- Born: Circa. 1991 (age 34–35) Anhui, China
- Education: Stanford University
- Occupation: Entrepreneur
- Known for: Founder Windrose Technology, an electric truck startup company

= Wen Han =

Chinese entrepreneur and business executive

Wen Han (韩文) is a Chinese entrepreneur and business executive. He is the founder, chairman, and CEO of Windrose Technology, a Chinese electric truck manufacturer specializing in long-haul heavy-duty vehicles. Han founded Windrose Technology in 2022 to develop battery-electric semi-trucks for international markets.

== Early life and education ==
Wen Han was born in China and later attended school in the United States. He attended Williams College in Massachusetts and obtained an MBA from Stanford University.

== Career ==
Han founded the electric truck maker Windrose Technology in 2022. It was originally based in Hefei, China, but the company was later incorporated in the Cayman Islands and shifted operations to Antwerp in Belgium.

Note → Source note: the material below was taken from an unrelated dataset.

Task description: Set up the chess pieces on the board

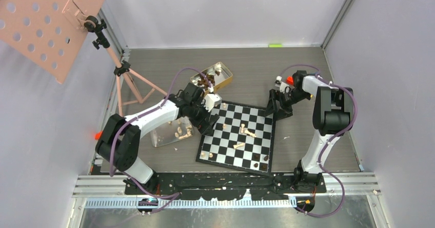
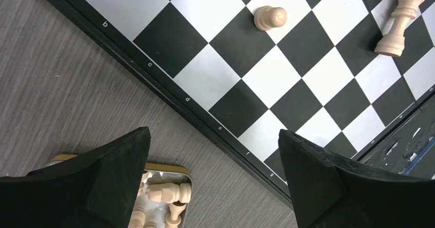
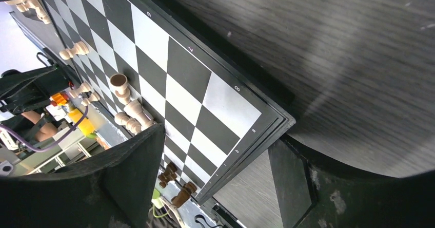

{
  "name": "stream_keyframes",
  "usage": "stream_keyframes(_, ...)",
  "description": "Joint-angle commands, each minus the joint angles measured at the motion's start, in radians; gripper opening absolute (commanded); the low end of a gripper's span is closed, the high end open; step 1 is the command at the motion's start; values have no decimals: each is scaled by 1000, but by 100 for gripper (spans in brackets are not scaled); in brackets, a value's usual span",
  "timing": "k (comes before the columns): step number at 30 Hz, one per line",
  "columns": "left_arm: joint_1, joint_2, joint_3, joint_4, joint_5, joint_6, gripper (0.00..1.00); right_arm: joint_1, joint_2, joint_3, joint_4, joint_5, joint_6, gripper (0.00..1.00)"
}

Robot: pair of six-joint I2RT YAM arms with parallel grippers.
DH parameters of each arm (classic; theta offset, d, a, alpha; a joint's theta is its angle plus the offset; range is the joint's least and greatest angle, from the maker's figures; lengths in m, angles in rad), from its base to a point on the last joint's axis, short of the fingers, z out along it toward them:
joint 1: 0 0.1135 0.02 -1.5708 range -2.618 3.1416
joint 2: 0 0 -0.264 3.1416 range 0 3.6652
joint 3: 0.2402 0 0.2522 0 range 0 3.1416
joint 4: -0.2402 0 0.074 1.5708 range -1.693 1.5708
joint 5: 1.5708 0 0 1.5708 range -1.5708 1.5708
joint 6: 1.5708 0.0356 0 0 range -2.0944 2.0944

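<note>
Grey wood-grain tabletop carries the board at the centre of our top view. We see the left gripper hanging over the board's 10 o'clock edge, jaws spread wide with nothing between them. The right gripper sits at the 1 o'clock corner, fingers apart astride that corner; we cannot tell whether they touch it. Pale chess pieces lie scattered mid-board, some toppled, and dark chess pieces stand near 5 o'clock. More pieces lie in the gold tin at 11 o'clock.
</note>
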Motion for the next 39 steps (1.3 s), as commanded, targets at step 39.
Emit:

He announced plans to expand into Europe and establish U.S. assembly operations in 2024, an uncommon strategy among Chinese electric vehicle startups. In the same year, Windrose increased its IPO fundraising target during its European expansion and scheduled U.S. production to begin in 2025. Han partnered his company with the United Nations Development Programme (UNDP) to support research on sustainable trucking solutions. Windrose's technology provides high-power charging systems in collaboration with BorgWarner.